Smoked Sausage, Kale and Potato Soup
Ingredients
- 1 tablespoon butter
- 2 tablespoons olive oil
- 1 yellow onion diced
- 3 garlic cloves finely chopped
- 1 14-ounce package smoked sausage (such as kielbasa), sliced into 1/4-inch rounds
- 4 cups torn kale leaves
- Salt and freshly ground pepper to taste
- 1 sprig fresh rosemary
- 1/2 teaspoon dried thyme
- 3 cups cubed potatoes
- 1 32-ounce carton low-sodium chicken broth
- 2 cups soy milk or any milk of choice
Instructions
Sauté the Aromatics:
- Heat butter and olive oil in a large soup pot over medium heat. Add diced onion and cook for 3–4 minutes until soft and translucent. Stir in the garlic and cook for another 30 seconds, until fragrant.
Brown the Sausage:
- Add sliced smoked sausage to the pot. Cook for 4–5 minutes, stirring occasionally, until the sausage begins to brown and release its smoky flavor.
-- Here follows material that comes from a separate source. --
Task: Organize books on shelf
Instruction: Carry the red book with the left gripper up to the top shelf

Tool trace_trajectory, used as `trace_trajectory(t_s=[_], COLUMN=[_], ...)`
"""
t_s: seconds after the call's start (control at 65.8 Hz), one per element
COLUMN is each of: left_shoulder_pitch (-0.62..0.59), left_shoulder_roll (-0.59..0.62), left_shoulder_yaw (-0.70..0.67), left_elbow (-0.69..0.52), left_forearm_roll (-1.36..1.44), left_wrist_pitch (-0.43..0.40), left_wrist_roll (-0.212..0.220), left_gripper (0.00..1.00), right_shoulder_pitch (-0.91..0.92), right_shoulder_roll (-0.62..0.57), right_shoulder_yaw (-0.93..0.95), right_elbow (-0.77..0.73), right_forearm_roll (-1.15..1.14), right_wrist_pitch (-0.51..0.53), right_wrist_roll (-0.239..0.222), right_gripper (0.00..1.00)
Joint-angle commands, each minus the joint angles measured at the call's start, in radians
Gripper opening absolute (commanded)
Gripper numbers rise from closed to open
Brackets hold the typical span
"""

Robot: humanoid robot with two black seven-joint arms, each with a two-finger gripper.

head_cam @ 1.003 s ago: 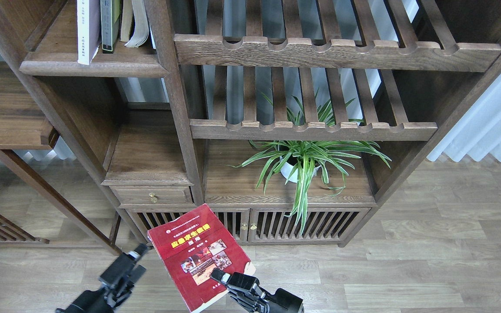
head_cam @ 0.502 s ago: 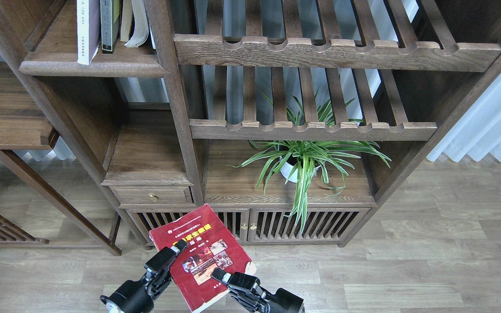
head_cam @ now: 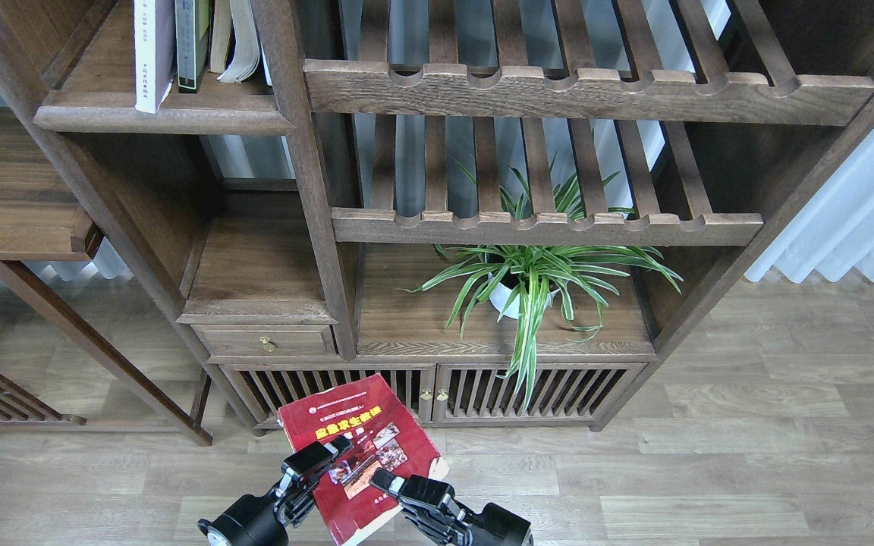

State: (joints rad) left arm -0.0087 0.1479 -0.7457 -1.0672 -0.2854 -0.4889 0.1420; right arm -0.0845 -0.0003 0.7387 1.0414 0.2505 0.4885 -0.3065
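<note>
The red book with small photos on its cover is held low at the bottom centre, in front of the cabinet doors. My right gripper is shut on its lower right edge. My left gripper is at the book's left edge with one finger lying on the cover; the other finger is hidden, so its grip is unclear. The shelf is at the top left. On it stand the pale lavender-white book and the black-grey book with a yellow-green panel.
A cream-paged book with splayed pages leans beside them. Slatted racks with notched rails fill the upper right. A potted spider plant stands on the lower board. A drawer and slatted cabinet doors are behind the red book.
My left gripper has moved right and up from beside the red book onto its left edge. The book has shifted slightly right and down and tilted flatter. The right gripper stayed put.
</note>
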Motion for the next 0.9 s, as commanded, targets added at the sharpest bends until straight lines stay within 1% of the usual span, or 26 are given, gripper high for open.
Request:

- Add Seasonings and Vegetables:
- Stir in rosemary, thyme, salt, and pepper. Add the cubed potatoes and toss to coat them in the flavorful oil and seasonings.
Simmer the Soup:
- Pour in the chicken broth and bring to a boil. Reduce heat to low, cover, and simmer for 15–20 minutes, or until potatoes are tender.
Add Kale and Milk:
- Stir in the torn kale leaves and soy milk. Continue to cook for another 5–7 minutes, until the kale is wilted and the soup has a creamy, slightly thickened texture.
Adjust and Serve:
- Taste and adjust seasoning with salt and pepper as needed. Ladle into bowls and serve hot with crusty bread or crackers.
Notes
- Use baby kale or spinach for a milder flavor.
- Swap soy milk with half-and-half or coconut milk for a richer broth.
- Add a dash of smoked paprika for even more depth.
- Make it vegetarian by using plant-based sausage and vegetable broth.
- Store leftovers in the fridge for up to 3 days — it tastes even better the next day!